There are a couple of colonies of stray and feral cats close to where I work. Some of the cats are spayed and neutered; some are not. It seems that people dump off cats here, because they know that they will be fed (mostly by a friend of mine). The cats show varying levels of trust for the humans they come across, but their level of hunger is pretty steady across the lot.
One day last week, my friend filled me in on a new member of the population – a small tabby who seemed to be used to people. In fact, she came right up to my friend to be petted. The tabby looked pregnant when she first showed up about a week prior, and the blood on her backside suggested that she had given birth or miscarried.

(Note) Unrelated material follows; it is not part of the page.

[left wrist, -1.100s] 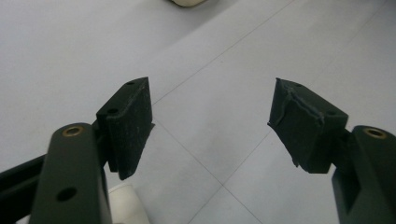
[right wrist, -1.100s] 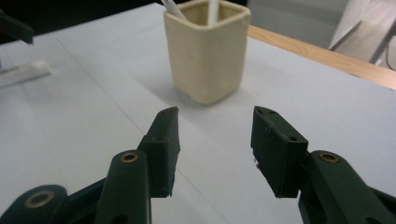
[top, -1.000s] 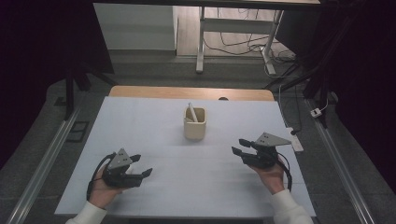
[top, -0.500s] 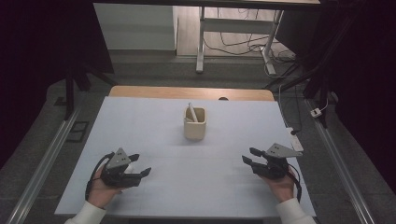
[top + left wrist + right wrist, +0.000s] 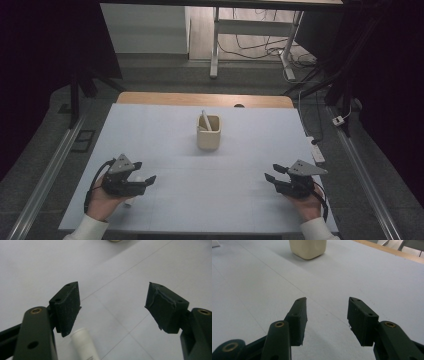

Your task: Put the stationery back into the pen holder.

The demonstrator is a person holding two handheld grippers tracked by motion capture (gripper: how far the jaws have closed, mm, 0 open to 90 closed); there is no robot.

As we took our afternoon walking break around the neighboring buildings, we discussed options. Would the tabby be receptive to being caught and taken to the local animal shelter, which has a decent success rate in adopting out young cats? If she really had been pregnant, would she be so eager to leave her babies? Would my friend be able to take her home to keep an eye on her temporarily, even with her own cats to worry about?
As we rounded the corner where traffic passes, we saw something on the side of the road. My heart dropped: it was a dead kitten, still in his sac. He almost certainly had to have belonged to our new tabby, who someone had decided was not worth the care or attention to take somewhere for help. We wondered how the kitten had wound up here; perhaps one of the hawks or seagulls had picked the baby up and dropped him?
Cats have been living outdoors for over 10,000 years on their own, but that doesn’t justify dumping a domesticated animal once a human companion has had enough. If you find yourself in a situation where you can no longer care for an animal, please explore your options. Contact a reputable shelter or rescue group. And, for God’s sake, spay or neuter your companion animal. It’s stunning how quickly two cats can become ten, then twenty, then more.